もう20年になるの? 2003年4月放送のアニメ3作品 試練に挑む少女たちに感情移入した
日曜の朝に響く「チチをもげ!」
●『金色のガッシュベル!!』

『金色のガッシュベル!!』は雷句誠先生が週刊少年サンデーに連載した『金色のガッシュ!!』をTVアニメ化した作品です。2003年4月6日から2006年3月26日まで、足掛け3年の間に全150話が放送されました。タイトルが変更された理由は、当時「ガッシュ」と名付けられたいくつかの商品/製品が存在しており、それらとの商標の被りを避けるためと考えられます。
さて、『金色のガッシュベル!!』は中学生の高嶺清麿と、魔物の子であるガッシュのふたりがコンビを組み、王の座を目指していく物語です。清麿は中学生にしてマサチューセッツ工科大学の論文を理解できるほどの頭脳の持ち主でしたが、その能力の高さゆえに周囲に溶け込めず、不登校ぎみの生活を送っていました。そんなある日、ガッシュを名乗る少年が現れ、清麿の生活は大きな変化を迎えたのです。
ガッシュは魔界の王を決める戦いに参加している100人の魔物の子のひとりであり、他の魔物の子を倒さなければならない宿命を背負っていました。しかし清麿との交流や戦いを通して成長したガッシュは「やさしい王様」になることを決意し、さらなる戦いへと身を投じていくのでした。
本作の見どころは非常に多いのですが、最も印象に残っているのはやはり歌でしょう。

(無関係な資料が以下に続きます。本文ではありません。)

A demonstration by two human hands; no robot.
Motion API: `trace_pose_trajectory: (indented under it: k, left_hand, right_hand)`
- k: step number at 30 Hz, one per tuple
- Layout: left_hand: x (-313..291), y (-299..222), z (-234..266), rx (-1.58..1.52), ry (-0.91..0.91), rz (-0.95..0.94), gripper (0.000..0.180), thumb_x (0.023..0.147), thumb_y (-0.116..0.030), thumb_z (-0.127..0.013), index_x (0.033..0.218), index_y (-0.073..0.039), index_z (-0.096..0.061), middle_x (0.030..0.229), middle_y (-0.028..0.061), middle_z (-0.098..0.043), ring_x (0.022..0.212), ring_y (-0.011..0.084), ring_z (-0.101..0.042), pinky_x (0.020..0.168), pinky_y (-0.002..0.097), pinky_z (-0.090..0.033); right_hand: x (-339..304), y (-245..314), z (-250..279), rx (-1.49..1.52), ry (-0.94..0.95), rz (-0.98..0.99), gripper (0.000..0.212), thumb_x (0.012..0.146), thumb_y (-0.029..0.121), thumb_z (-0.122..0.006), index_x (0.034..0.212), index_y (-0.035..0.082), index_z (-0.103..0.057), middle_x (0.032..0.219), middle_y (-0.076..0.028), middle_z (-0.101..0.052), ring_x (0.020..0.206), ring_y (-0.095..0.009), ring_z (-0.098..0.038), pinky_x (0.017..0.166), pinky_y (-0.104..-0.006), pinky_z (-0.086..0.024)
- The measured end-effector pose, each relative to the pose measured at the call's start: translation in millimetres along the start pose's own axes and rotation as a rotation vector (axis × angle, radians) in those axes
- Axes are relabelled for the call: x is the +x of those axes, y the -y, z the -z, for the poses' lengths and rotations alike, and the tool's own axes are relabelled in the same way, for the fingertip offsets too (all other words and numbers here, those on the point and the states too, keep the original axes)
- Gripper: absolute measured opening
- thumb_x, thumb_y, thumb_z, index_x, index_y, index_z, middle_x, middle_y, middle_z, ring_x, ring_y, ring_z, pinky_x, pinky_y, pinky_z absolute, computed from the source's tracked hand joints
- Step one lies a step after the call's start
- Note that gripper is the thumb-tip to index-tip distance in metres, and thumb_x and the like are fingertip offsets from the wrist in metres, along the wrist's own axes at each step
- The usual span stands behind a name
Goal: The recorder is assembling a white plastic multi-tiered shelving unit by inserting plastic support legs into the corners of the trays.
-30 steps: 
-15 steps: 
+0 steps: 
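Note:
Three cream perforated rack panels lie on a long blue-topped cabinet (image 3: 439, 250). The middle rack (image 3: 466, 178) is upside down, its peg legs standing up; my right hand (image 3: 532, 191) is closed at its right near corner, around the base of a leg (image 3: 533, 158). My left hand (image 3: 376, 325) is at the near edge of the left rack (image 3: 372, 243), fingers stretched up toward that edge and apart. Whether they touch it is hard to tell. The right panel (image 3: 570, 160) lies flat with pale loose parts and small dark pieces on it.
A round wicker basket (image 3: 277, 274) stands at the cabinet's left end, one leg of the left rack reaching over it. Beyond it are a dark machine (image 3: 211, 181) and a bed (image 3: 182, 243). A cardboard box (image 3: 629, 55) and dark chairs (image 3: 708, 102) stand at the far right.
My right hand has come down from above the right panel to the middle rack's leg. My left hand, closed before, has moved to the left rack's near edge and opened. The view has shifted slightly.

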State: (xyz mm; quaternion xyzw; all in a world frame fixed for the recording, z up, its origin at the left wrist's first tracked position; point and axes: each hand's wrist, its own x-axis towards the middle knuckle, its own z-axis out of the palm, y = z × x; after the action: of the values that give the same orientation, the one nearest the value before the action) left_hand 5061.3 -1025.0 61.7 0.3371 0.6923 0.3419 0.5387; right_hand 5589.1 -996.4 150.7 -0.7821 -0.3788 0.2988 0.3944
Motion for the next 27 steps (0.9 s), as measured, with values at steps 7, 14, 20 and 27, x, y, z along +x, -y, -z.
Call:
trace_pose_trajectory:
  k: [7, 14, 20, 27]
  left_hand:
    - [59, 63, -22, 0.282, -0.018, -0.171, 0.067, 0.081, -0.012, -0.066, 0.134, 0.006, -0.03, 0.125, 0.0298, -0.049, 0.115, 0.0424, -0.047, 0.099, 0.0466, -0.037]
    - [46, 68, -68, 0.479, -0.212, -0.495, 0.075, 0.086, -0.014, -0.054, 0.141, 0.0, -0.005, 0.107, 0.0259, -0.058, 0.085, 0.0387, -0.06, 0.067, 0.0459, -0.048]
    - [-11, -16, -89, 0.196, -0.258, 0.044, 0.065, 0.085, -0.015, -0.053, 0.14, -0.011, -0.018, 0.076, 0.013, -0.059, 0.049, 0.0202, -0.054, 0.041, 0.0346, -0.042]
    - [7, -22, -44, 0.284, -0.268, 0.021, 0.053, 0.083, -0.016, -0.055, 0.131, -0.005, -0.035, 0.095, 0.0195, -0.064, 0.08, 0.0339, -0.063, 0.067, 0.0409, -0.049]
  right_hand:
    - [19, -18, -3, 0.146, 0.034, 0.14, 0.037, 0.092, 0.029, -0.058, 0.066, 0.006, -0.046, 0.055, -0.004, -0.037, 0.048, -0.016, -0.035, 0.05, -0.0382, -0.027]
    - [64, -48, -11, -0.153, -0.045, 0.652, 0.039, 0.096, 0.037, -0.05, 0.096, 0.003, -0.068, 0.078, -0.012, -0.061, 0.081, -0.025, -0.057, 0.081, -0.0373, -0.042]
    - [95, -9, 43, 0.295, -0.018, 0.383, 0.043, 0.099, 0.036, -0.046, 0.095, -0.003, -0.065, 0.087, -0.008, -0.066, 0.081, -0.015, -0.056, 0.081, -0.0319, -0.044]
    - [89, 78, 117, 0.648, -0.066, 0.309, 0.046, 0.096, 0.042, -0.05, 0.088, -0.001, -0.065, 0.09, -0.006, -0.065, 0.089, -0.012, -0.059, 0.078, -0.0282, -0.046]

最初のオープニングである「カサブタ」は青春の痛みをストレートに思い出させてくれる名曲で、2000年代前半を代表するアニメソングと言っても過言ではないでしょう。
また、挿入歌である「チチをもげ!」は、これを日曜の朝に放送できたのは奇跡ではないかと思えるほどすさまじい歌詞とテンションの曲です。当時あの曲を耳にした子供たちは、いったいどのように感じていたのでしょうか。